*Exercise directions*. Print out every line of the listing below without alteration.
>>>
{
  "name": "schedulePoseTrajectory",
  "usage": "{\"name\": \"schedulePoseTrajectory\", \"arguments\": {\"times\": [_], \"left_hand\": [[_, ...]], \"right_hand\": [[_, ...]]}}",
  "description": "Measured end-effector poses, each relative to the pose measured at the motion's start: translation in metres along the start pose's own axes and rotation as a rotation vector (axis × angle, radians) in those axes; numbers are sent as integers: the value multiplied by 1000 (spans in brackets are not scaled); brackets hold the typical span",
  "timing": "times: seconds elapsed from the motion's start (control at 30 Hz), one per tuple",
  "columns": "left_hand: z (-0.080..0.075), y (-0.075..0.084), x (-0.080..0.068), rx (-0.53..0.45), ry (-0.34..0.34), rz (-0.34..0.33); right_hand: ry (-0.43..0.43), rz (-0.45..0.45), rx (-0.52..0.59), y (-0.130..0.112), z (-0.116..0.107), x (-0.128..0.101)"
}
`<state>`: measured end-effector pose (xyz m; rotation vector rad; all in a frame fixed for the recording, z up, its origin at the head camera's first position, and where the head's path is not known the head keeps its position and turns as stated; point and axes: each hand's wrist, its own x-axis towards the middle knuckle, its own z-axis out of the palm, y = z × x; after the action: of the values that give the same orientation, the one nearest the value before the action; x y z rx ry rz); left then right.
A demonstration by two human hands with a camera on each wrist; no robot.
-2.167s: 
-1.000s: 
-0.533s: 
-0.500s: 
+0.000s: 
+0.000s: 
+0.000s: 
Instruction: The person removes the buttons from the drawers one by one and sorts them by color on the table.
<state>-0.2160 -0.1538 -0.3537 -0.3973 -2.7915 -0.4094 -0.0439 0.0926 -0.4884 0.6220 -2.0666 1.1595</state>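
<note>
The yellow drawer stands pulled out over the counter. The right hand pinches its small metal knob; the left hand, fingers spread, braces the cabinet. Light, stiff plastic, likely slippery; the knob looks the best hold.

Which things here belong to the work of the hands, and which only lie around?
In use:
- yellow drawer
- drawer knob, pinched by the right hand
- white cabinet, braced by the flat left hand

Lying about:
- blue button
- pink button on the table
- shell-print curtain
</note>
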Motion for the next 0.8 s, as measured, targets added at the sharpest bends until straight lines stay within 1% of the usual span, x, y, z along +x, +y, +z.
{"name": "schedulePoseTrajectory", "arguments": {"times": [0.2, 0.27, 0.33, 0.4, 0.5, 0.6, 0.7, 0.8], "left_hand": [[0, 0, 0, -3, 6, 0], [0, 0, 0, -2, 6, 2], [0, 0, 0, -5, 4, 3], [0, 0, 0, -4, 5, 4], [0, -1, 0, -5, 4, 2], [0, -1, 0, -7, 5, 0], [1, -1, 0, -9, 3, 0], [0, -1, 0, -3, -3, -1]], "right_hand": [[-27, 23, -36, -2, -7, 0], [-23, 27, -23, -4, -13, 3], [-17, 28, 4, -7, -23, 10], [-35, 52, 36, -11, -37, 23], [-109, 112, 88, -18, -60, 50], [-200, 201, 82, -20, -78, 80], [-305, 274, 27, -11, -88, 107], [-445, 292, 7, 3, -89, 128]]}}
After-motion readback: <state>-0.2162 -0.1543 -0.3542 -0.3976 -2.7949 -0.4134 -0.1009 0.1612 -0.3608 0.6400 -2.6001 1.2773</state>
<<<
*Solved problem*.
{
  "name": "schedulePoseTrajectory",
  "usage": "{\"name\": \"schedulePoseTrajectory\", \"arguments\": {\"times\": [_], \"left_hand\": [[_, ...]], \"right_hand\": [[_, ...]]}}",
  "description": "Measured end-effector poses, each relative to the pose measured at the motion's start: translation in metres along the start pose's own axes and rotation as a rotation vector (axis × angle, radians) in those axes; numbers are sent as integers: the value multiplied by 1000 (spans in brackets are not scaled); brackets hold the typical span",
  "timing": "times: seconds elapsed from the motion's start (control at 30 Hz), one per tuple",
  "columns": "left_hand: z (-0.080..0.075), y (-0.075..0.084), x (-0.080..0.068), rx (-0.53..0.45), ry (-0.34..0.34), rz (-0.34..0.33); right_hand: ry (-0.43..0.43), rz (-0.45..0.45), rx (-0.52..0.59), y (-0.130..0.112), z (-0.116..0.107), x (-0.128..0.101)"
}
`<state>`: measured end-effector pose (xyz m; rotation vector rad; all in a frame fixed for the recording, z up, its origin at the head camera's first position, and where the head's path is not known the head keeps its position and turns as stated; point and axes: each hand's wrist, its own x-axis towards the middle knuckle, its own z-axis out of the palm, y = z × x; after the action: of the values that give the same orientation, the one nearest the value before the action; x y z rx ry rz); left then right.
A demonstration by two human hands with a camera on each wrist; no robot.
-2.167s: 
-1.000s: 
-0.533s: 
-0.500s: 
+0.000s: 
+0.000s: 
+0.000s: 
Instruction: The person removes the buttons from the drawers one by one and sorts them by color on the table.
<state>-0.2160 -0.1538 -0.3537 -0.3973 -2.7915 -0.4094 -0.0439 0.0926 -0.4884 0.6220 -2.0666 1.1595</state>
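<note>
The yellow drawer stands pulled out over the counter. The right hand pinches its small metal knob; the left hand, fingers spread, braces the cabinet. Light, stiff plastic, likely slippery; the knob looks the best hold.

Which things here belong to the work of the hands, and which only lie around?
In use:
- yellow drawer
- drawer knob, pinched by the right hand
- white cabinet, braced by the flat left hand

Lying about:
- blue button
- pink button on the table
- shell-print curtain
</note>
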Motion for the next 0.8 s, as measured, targets added at the sharpest bends until straight lines stay within 1% of the usual span, x, y, z along +x, +y, +z.
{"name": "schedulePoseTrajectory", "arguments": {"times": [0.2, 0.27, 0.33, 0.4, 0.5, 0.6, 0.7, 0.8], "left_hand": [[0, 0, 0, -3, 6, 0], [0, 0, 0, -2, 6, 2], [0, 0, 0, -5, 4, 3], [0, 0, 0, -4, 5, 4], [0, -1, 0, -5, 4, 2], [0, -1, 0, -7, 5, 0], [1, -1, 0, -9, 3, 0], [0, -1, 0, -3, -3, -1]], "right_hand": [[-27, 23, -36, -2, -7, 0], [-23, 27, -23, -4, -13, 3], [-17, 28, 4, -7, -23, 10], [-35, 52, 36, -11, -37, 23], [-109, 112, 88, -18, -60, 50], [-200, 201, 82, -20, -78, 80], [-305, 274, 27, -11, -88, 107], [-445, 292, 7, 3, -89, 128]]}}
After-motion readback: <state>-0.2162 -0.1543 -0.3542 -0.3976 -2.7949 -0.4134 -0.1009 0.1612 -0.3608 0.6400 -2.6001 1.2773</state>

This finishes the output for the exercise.